» How to complete this task
Stop after the line containing "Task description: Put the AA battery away": print each line exactly from the first line of the listing up to that point.

=======

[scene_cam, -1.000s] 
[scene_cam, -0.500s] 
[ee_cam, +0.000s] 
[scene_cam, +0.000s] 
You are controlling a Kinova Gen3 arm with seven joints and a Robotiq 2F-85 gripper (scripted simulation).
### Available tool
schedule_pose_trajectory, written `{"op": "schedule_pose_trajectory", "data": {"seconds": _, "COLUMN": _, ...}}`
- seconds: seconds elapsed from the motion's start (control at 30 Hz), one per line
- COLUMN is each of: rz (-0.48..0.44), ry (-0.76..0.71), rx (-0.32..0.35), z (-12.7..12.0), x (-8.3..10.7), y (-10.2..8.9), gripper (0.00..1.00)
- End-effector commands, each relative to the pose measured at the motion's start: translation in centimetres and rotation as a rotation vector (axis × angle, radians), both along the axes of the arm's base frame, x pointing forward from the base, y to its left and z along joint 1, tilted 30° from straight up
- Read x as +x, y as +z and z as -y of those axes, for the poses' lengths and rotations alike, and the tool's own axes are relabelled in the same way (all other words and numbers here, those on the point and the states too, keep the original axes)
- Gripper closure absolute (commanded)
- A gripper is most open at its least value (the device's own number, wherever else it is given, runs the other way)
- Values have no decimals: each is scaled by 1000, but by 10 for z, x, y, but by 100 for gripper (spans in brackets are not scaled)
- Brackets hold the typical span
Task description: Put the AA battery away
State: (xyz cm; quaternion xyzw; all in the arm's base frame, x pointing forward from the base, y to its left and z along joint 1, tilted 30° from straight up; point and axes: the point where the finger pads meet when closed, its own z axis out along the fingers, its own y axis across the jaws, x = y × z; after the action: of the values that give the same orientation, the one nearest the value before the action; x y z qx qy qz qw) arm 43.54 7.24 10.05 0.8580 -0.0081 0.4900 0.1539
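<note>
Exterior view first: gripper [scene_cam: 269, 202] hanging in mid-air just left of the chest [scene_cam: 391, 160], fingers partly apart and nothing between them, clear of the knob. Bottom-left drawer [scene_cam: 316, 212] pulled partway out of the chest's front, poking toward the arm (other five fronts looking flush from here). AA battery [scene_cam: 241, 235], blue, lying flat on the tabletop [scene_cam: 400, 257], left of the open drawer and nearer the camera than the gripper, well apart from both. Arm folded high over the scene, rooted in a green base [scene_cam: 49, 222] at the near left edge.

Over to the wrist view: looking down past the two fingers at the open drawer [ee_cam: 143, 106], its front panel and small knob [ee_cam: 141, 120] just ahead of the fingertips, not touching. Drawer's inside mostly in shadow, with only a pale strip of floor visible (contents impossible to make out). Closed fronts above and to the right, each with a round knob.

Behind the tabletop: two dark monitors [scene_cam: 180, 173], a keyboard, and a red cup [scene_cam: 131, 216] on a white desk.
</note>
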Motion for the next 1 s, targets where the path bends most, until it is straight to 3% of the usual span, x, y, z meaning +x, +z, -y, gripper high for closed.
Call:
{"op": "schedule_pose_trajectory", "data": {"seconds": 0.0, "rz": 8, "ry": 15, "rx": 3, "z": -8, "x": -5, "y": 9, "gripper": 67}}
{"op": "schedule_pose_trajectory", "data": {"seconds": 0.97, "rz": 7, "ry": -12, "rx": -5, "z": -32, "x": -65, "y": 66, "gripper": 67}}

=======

» Completed exercise
[scene_cam, -1.000s] 
[scene_cam, -0.500s] 
[ee_cam, +0.000s] 
[scene_cam, +0.000s] 
You are controlling a Kinova Gen3 arm with seven joints and a Robotiq 2F-85 gripper (scripted simulation).
### Available tool
schedule_pose_trajectory, written `{"op": "schedule_pose_trajectory", "data": {"seconds": _, "COLUMN": _, ...}}`
- seconds: seconds elapsed from the motion's start (control at 30 Hz), one per line
- COLUMN is each of: rz (-0.48..0.44), ry (-0.76..0.71), rx (-0.32..0.35), z (-12.7..12.0), x (-8.3..10.7), y (-10.2..8.9), gripper (0.00..1.00)
- End-effector commands, each relative to the pose measured at the motion's start: translation in centimetres and rotation as a rotation vector (axis × angle, radians), both along the axes of the arm's base frame, x pointing forward from the base, y to its left and z along joint 1, tilted 30° from straight up
- Read x as +x, y as +z and z as -y of those axes, for the poses' lengths and rotations alike, and the tool's own axes are relabelled in the same way (all other words and numbers here, those on the point and the states too, keep the original axes)
- Gripper closure absolute (commanded)
- A gripper is most open at its least value (the device's own number, wherever else it is given, runs the other way)
- Values have no decimals: each is scaled by 1000, but by 10 for z, x, y, but by 100 for gripper (spans in brackets are not scaled)
- Brackets hold the typical span
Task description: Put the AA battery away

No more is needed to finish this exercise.